> [WORK REQUEST]
State, as one number, how many lines in these records hold "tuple".

> [Dataset excerpts]
+-------+
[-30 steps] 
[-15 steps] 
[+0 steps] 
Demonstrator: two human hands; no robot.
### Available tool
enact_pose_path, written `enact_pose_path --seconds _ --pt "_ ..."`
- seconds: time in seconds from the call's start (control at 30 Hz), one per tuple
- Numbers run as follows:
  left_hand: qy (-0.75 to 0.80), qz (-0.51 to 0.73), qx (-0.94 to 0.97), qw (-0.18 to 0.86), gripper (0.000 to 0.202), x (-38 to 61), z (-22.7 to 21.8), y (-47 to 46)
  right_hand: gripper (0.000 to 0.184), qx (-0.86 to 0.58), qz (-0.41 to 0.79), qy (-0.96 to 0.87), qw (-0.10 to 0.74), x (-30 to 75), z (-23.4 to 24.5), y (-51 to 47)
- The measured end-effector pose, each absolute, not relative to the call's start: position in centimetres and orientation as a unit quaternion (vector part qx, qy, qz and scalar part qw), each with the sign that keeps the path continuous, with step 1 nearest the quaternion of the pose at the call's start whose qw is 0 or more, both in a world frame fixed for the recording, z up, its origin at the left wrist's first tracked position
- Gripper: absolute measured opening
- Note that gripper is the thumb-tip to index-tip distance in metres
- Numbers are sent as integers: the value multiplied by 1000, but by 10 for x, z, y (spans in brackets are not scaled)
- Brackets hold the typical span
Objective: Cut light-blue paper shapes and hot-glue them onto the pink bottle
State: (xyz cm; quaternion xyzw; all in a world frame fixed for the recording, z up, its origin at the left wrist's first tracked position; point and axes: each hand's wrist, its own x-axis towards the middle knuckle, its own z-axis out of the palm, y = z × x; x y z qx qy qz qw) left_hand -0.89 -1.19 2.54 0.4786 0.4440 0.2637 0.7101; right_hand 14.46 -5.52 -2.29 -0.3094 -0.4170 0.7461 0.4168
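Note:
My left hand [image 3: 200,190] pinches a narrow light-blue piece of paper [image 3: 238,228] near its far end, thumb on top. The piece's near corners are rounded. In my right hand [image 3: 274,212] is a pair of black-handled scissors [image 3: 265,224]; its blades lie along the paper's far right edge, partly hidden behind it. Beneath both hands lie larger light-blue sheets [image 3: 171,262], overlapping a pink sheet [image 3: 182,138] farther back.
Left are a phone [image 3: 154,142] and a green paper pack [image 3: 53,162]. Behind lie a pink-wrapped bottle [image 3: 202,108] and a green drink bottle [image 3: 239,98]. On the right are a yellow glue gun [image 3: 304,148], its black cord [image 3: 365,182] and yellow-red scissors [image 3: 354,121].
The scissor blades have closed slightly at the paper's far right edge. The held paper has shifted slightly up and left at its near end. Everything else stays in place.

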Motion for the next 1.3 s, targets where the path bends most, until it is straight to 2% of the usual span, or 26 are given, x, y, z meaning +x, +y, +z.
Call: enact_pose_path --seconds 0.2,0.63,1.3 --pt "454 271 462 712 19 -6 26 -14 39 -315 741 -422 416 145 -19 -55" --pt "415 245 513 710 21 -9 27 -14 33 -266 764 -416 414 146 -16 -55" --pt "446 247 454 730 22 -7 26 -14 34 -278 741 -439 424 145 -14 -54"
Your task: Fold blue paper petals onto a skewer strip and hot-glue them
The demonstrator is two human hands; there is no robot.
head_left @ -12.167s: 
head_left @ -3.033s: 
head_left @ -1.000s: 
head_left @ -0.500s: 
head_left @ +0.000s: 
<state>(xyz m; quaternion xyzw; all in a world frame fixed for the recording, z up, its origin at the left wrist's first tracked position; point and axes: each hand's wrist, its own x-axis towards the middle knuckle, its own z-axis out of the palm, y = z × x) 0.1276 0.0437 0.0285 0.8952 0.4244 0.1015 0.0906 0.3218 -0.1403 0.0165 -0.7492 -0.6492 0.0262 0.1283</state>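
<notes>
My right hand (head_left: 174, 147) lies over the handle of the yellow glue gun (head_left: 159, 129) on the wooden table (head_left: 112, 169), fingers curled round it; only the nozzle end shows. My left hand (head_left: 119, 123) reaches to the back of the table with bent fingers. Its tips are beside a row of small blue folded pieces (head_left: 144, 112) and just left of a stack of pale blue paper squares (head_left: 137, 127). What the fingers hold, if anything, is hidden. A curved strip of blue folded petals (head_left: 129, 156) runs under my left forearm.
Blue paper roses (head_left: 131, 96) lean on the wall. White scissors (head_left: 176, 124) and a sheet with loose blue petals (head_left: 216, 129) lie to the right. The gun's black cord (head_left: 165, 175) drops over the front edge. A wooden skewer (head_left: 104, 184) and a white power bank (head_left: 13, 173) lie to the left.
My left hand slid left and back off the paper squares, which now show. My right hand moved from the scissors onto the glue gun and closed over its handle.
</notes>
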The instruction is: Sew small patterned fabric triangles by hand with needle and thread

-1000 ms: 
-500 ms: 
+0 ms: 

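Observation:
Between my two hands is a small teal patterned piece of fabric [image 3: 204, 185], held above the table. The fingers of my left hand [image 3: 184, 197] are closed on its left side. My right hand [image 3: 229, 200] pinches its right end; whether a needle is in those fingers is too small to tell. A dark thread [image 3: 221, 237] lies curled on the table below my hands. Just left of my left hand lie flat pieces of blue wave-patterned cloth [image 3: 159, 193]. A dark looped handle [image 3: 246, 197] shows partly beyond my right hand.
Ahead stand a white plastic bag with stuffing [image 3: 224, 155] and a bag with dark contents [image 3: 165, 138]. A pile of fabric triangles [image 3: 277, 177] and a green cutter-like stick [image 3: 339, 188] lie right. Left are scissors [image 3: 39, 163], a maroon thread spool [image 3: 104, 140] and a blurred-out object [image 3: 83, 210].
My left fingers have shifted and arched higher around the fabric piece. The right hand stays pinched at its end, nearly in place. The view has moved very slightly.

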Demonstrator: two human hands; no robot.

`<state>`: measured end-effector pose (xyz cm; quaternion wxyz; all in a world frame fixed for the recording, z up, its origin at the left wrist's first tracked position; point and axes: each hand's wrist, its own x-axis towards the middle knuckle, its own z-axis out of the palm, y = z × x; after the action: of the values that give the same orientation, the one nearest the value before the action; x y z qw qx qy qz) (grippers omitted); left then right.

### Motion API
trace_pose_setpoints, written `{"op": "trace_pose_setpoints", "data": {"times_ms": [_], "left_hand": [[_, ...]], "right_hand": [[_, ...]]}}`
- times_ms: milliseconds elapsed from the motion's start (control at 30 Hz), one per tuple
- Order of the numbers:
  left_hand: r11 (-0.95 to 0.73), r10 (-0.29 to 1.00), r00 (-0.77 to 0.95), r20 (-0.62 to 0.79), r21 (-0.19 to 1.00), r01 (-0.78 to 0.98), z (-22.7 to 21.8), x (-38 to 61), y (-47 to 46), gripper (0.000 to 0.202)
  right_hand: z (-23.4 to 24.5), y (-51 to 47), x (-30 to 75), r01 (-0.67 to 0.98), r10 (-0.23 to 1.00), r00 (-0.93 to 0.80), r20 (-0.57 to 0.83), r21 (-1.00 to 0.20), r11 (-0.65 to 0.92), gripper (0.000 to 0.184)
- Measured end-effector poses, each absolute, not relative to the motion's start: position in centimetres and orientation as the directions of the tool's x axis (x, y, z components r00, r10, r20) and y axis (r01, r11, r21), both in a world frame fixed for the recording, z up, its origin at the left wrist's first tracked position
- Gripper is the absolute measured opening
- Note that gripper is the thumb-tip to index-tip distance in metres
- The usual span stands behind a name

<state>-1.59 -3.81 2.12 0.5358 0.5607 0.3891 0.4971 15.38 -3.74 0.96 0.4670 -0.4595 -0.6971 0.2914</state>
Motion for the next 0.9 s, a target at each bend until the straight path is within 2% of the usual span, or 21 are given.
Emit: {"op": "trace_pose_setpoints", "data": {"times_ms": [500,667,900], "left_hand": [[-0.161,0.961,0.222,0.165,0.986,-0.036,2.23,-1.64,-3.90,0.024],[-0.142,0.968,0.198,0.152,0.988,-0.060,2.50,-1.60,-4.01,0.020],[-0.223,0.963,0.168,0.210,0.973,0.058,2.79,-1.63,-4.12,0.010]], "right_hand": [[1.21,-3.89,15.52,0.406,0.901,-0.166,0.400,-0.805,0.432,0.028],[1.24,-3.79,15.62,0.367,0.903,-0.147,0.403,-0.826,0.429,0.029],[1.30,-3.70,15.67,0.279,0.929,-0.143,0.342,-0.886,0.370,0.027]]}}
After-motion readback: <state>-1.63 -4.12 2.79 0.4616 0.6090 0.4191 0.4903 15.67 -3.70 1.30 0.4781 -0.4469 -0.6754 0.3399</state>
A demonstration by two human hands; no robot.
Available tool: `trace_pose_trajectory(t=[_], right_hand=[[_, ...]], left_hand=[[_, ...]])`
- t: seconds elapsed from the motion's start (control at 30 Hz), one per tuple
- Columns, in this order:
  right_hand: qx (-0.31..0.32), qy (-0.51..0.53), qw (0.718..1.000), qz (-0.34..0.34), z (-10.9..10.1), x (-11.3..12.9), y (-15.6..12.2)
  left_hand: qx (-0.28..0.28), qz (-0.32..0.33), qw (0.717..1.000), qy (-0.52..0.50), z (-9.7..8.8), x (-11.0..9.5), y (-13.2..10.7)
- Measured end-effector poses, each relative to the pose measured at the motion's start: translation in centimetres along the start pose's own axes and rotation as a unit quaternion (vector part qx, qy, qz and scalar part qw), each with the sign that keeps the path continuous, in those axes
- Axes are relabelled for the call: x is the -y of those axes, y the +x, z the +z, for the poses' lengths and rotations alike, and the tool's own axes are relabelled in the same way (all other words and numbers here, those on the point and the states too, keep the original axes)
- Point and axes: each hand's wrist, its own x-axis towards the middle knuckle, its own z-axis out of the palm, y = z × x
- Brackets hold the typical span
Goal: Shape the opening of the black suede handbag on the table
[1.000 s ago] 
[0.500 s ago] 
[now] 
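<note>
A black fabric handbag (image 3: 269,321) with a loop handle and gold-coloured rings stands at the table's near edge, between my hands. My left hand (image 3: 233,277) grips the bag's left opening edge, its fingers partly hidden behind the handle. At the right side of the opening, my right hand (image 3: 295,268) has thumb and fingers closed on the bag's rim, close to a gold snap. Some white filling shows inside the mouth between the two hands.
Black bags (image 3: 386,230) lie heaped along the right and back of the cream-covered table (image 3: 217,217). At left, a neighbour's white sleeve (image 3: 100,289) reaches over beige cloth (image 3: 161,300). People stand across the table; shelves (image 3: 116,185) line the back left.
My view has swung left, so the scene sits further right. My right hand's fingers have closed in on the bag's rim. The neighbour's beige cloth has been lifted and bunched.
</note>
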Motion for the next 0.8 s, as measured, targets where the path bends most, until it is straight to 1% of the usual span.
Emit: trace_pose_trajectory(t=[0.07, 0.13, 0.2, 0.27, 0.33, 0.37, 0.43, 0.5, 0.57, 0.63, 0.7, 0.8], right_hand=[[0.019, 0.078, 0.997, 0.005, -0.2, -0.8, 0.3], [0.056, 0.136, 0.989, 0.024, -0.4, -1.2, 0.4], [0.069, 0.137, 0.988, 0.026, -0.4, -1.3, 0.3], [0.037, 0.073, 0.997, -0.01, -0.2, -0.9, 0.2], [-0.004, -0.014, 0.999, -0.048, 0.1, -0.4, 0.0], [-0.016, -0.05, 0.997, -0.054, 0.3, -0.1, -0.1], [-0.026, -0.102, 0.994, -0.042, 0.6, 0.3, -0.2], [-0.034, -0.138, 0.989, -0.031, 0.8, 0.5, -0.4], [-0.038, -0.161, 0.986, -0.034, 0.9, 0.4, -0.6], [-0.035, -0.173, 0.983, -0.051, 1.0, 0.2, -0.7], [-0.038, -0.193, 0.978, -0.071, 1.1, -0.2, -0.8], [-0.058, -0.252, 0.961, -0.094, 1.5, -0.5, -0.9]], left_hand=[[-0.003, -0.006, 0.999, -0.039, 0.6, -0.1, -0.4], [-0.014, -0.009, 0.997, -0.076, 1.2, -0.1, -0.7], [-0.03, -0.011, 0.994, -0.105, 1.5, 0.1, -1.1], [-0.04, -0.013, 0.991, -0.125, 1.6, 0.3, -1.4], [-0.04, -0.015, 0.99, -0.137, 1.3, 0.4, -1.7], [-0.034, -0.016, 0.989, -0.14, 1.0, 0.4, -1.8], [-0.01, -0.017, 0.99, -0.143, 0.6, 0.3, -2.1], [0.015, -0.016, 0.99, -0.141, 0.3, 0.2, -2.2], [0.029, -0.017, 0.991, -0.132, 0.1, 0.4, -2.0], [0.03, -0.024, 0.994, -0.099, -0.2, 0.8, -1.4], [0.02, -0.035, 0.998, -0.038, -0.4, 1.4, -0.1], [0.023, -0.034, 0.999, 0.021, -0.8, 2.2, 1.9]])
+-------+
> [TASK RESPONSE]
3